■ **TASK DETAILS**:
Word for word, give every line of the listing again.

■ **GIVEN MATERIAL**:
--

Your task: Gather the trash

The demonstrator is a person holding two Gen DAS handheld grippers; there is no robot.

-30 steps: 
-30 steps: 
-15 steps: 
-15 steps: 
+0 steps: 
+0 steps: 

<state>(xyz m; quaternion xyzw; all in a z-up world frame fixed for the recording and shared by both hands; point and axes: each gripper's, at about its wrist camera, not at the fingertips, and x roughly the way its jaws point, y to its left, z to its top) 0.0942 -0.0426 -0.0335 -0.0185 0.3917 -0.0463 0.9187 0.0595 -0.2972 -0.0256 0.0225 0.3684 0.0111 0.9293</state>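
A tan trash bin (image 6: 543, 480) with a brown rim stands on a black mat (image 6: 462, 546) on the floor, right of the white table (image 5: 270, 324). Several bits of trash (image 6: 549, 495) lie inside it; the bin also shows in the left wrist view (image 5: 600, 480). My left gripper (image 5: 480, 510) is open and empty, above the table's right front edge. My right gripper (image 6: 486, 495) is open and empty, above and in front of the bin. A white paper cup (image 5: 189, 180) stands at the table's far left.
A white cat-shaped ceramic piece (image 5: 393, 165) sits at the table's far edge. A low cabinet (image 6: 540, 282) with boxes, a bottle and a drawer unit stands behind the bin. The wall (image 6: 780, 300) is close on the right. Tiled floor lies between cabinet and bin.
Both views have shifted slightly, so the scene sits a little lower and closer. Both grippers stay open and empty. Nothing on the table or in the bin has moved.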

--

■ **RESPONSE BOX**:
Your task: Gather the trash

The demonstrator is a person holding two Gen DAS handheld grippers; there is no robot.

-30 steps: 
-30 steps: 
-15 steps: 
-15 steps: 
+0 steps: 
+0 steps: 

<state>(xyz m; quaternion xyzw; all in a z-up world frame fixed for the recording and shared by both hands; point and axes: each gripper's, at about its wrist camera, not at the fingertips, and x roughly the way its jaws point, y to its left, z to its top) 0.0942 -0.0426 -0.0335 -0.0185 0.3917 -0.0463 0.9187 0.0595 -0.2972 -0.0256 0.0225 0.3684 0.0111 0.9293</state>
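A tan trash bin (image 6: 543, 480) with a brown rim stands on a black mat (image 6: 462, 546) on the floor, right of the white table (image 5: 270, 324). Several bits of trash (image 6: 549, 495) lie inside it; the bin also shows in the left wrist view (image 5: 600, 480). My left gripper (image 5: 480, 510) is open and empty, above the table's right front edge. My right gripper (image 6: 486, 495) is open and empty, above and in front of the bin. A white paper cup (image 5: 189, 180) stands at the table's far left.
A white cat-shaped ceramic piece (image 5: 393, 165) sits at the table's far edge. A low cabinet (image 6: 540, 282) with boxes, a bottle and a drawer unit stands behind the bin. The wall (image 6: 780, 300) is close on the right. Tiled floor lies between cabinet and bin.
Both views have shifted slightly, so the scene sits a little lower and closer. Both grippers stay open and empty. Nothing on the table or in the bin has moved.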

Work on the exercise is now concluded.